US Fur Sales Increase As Economy Recovers

Activists hurt business less than warm winters, recession

AFTER a long slump in fur sales that sheared profits and drove some furriers out of business, retailers and manufacturers expect this winter's sales to continue building on last year's turnaround.

In 1992, cold weather and an improving economy helped push retail fur sales up 10 percent to $1.1 billion, the first improvement since sales peaked in 1987 at $1.8 billion, according to the Fur Information Council of America in Washington.

In fact, so confident is the fur industry of a comeback, it has launched a $1 million advertising campaign. Between October and December - the high season for fur sales - print ads will appear in magazines such as Harper's Bazaar, Newsweek, and Vanity Fair together with a series of local television commercials.

The campaign kicks off with a five-page spread in the October issue of Vogue. Models, swathed in fur, pose on a beach with the copy: ``The way it reveals. The way it empowers. The way it embraces. Fur - more than any other fabric.''

After years of price-gouging and factory outlet-style merchandising, the industry is trying to recreate furs' luxury image and mystique, says Carol Wynne, executive director of the Fur Information Council.

A number of department stores that closed fur salons as sales dwindled are getting back into the act. Nordstrom's has opened a fur room in its Oakbrook store outside Chicago. Bloomingdale's flagship store in Manhattan is expanding its Maximillian salon to become the largest in any US department store. Macy's is making inquiries about selling fur.

Fur is also back in fashion. The Paris catwalks and American ready-to-wear collections gave renewed emphasis to fur in their fall designs.

Behind the flurry of activity, however, are some hard facts. Since 1987 the number of mink farms in the US has halved from 1,027 to 571.

A world glut in mink pelts pushed the price down 30 to 40 percent at the height of the slump, according to North American Fur Auctions of Cambridge, Wis.

Supply has tightened and pelt prices rose around 20 percent in the mid-season auctions held over the last few weeks. But the price of pelts has to go up another 20 percent before mink farmers break even, one fur auctioneer comments.

Further along the supply line, fur shops were equally hard hit. Slim profits as coat prices plunged forced many retailers to board up their windows. Jindo, a chain that planned to be ``the McDonald's of the fur industry,'' overexpanded in the 80s and has since closed most of its three dozen shops.

Even such doyens of the trade as Edward Kakas of Kakas furs in Boston admit storage and repair work has been the bread and butter of their business through the lean years. A lot of companies ``turned their noses up'' at the storage business in the booming `80s, Mr. Kakas says. When sales slumped, they went bust, he adds matter-of-factly.

Retailers, traders, and manufacturers alike say campaigns by animal rights activists have had ``no significant influence.'' The recession, a string of warm winters, and the luxury tax were more instrumental in the industry slump, they say.

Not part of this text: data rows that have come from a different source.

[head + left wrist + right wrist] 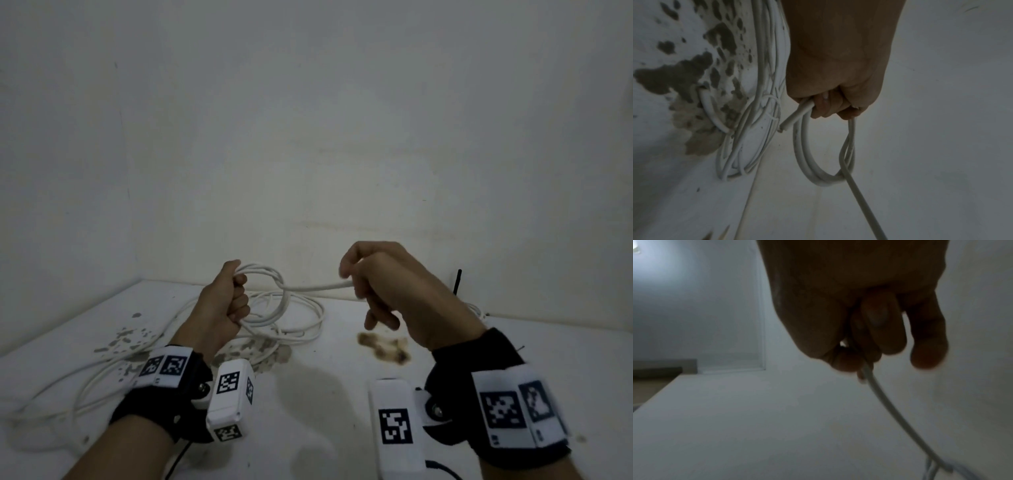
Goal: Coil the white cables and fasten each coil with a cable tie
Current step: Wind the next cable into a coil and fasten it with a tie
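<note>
My left hand grips a small coil of white cable raised above the white table. In the left wrist view the coil hangs in loops below the left hand, with a cut cable end sticking out beside the fingers. From the coil a taut strand runs right into my right hand, which pinches it. The right wrist view shows the right hand curled round that strand. Another bundle of white cable lies on the table behind the left hand.
More loose white cable trails across the table's left side over chipped grey patches. A brown stain marks the table centre. A thin black stick stands by the wall at right. White walls enclose the back and left.
</note>
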`<state>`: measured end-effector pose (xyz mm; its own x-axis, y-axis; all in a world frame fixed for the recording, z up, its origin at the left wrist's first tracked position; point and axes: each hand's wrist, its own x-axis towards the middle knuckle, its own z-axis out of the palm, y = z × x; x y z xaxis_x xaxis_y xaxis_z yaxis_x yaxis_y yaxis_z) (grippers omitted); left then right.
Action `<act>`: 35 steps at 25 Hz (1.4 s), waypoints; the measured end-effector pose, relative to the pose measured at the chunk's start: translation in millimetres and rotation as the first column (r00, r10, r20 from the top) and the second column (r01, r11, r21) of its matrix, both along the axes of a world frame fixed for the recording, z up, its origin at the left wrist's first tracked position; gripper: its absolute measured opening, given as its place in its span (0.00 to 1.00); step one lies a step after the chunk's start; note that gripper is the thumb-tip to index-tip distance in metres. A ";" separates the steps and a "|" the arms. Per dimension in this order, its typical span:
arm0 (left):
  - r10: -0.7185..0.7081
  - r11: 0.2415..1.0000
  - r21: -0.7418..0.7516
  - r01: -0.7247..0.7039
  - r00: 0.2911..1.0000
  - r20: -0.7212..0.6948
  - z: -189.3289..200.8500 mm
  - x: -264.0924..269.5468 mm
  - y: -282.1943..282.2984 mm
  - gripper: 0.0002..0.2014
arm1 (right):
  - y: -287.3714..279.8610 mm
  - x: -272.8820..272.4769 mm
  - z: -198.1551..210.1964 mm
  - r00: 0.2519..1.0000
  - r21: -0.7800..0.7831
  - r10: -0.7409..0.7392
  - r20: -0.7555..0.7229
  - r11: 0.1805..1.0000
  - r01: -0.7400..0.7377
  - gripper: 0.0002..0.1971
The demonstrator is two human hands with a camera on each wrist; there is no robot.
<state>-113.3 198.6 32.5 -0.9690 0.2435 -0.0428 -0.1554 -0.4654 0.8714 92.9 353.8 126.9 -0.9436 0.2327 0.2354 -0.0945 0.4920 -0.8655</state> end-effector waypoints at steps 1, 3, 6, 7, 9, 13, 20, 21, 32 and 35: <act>-0.008 1.000 -0.020 0.007 1.000 -0.015 1.4 0.7 -1.1 0.21 | 0.0 5.1 1.8 0.995 0.122 0.063 0.078 0.990 -0.072 0.10; -0.054 0.996 -0.070 0.051 0.997 -0.051 8.4 4.2 -3.2 0.21 | -1.6 16.9 5.3 0.951 0.401 0.126 0.282 0.885 -0.236 0.05; -0.154 0.969 -0.214 0.124 0.980 -0.126 20.8 17.8 -1.2 0.21 | 2.1 12.0 -1.9 0.939 0.645 -0.034 0.341 0.736 -0.207 0.23; -0.189 0.952 -0.270 0.143 0.970 -0.154 24.3 23.7 1.2 0.22 | 3.5 3.7 -6.8 0.969 0.641 -0.097 0.227 0.764 -0.074 0.24; -0.270 0.911 -0.367 0.187 0.944 -0.191 30.9 35.5 7.3 0.22 | 6.3 -16.7 -22.6 0.987 0.519 -0.157 0.018 0.845 0.125 0.18; -0.448 0.811 -0.493 0.315 0.876 -0.178 37.6 55.9 16.3 0.24 | 5.3 -45.7 -57.5 1.000 0.361 -0.028 -0.001 0.932 0.027 0.20; -0.498 0.754 -0.566 0.334 0.852 -0.161 36.0 65.4 29.6 0.26 | 7.0 -50.2 -53.3 0.999 -0.728 0.033 0.038 0.686 0.005 0.09; -0.508 0.740 -0.581 0.339 0.848 -0.152 35.7 65.8 31.7 0.26 | 7.6 -50.3 -51.1 0.999 -0.764 0.005 0.044 0.645 0.031 0.11; -0.485 0.806 -0.412 0.425 0.873 -0.049 37.3 65.0 26.7 0.24 | -0.1 -59.2 -54.6 0.997 -0.672 -0.062 -0.037 0.741 0.020 0.09; -0.434 0.847 -0.372 0.380 0.899 -0.067 35.0 63.6 31.5 0.23 | 1.0 -60.1 -57.5 0.997 -0.600 -0.067 -0.038 0.800 0.031 0.07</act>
<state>-49.7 230.1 67.5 -0.7875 0.6129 -0.0650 -0.1263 -0.0573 0.9903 32.8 354.8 69.5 -0.9170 0.3898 0.0847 -0.1404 -0.1166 -0.9832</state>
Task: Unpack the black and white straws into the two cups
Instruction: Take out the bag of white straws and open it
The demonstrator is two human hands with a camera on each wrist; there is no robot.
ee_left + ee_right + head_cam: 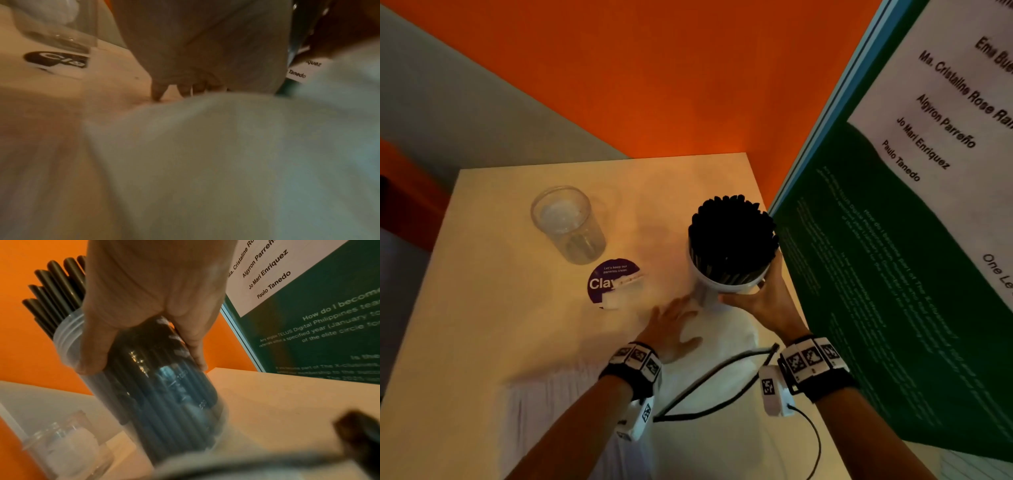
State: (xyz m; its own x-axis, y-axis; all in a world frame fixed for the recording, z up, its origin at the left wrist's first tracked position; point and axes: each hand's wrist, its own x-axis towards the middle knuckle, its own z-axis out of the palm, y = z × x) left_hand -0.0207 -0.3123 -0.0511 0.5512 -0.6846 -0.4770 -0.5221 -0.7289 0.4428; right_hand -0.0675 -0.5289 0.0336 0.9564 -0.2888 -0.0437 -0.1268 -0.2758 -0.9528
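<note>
Overhead, right hand [763, 298] grips a clear cup [726, 277] packed with black straws [732, 233] near the table's [482, 308] far right corner. Left hand [671, 325] lies flat, fingers spread, on white plastic packaging [722, 346]. A second cup [568, 226] stands toward the far left corner. Left wrist: fingertips [157, 93] touch the tabletop. Right wrist: thumb and fingers [92, 353] wrap the tilted cup.

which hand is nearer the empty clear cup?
Left. The left hand lies flat on the table, below and right of the empty clear cup, apart from it. The right hand grips the cup of black straws, farther right.
</note>
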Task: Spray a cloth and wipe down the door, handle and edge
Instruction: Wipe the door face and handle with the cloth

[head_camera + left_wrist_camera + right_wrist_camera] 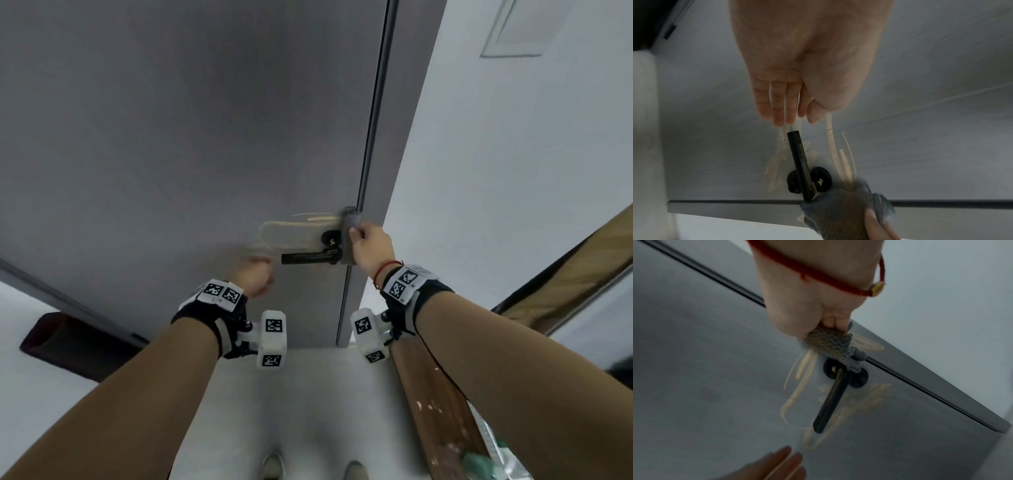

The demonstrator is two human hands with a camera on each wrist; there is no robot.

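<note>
Your right hand [371, 245] had the grey knitted cloth [830, 344] bunched in curled fingers [835, 322], pressed on the matte grey door [188, 137] just beside the base of the black lever handle [310, 257], right at the door's latch-side edge [368, 154]. Your left hand [255, 275] held nothing; fingers [778, 104] were relaxed and nearly straight, just off the free tip of the handle, not touching it as far as I could tell.

Pale yellowish smear streaks [799, 369] sat on the door around the handle, above and below it.

Risks, my read:
- The cloth was wadded small, so little of it met the door. Likely to push the streaks around, not lift them.
- Cloth close to the round black rosette [820, 177]; it could snag on the lever or press it down and shift the door.
- Nothing steadied the door, so a firm wipe at the edge could swing it.

View differences:
- Only the right wrist showed the knit weave and the curled grip.
- Only the left wrist showed the left fingers clear of the handle tip.
- Head view alone showed the whole door and a teal object [479, 466] low right, too blurred to identify. No spray bottle clearly in any view.
</note>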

Activists' militancy backfired with mainstream America, Ms. Wynne adds. Surveys conducted by the Fur Information Council showed that two-thirds of consumers believe in freedom of choice.

Anti-fur activists are not about to be written off, however.

Washington-based PETA (People for Ethical Treatment of Animals) staged a sit-in at Vogue magazine's New York offices to protest the fur ad. Campaign coordinator, Peter Wood, says that by calling fur a fabric, ``they [the fur industry] are trying to make it more of an object [in order] to take away the animal issue.''

``Fur is not a fabric,'' he says bluntly.

PETA plans an extra-large parade through New York's fur district on ``Fur Free Friday.'' Traditionally held the day after Thanksgiving, the celebrity-studded protest will include anti-fur floats and a ``rock against fur,'' Wood says.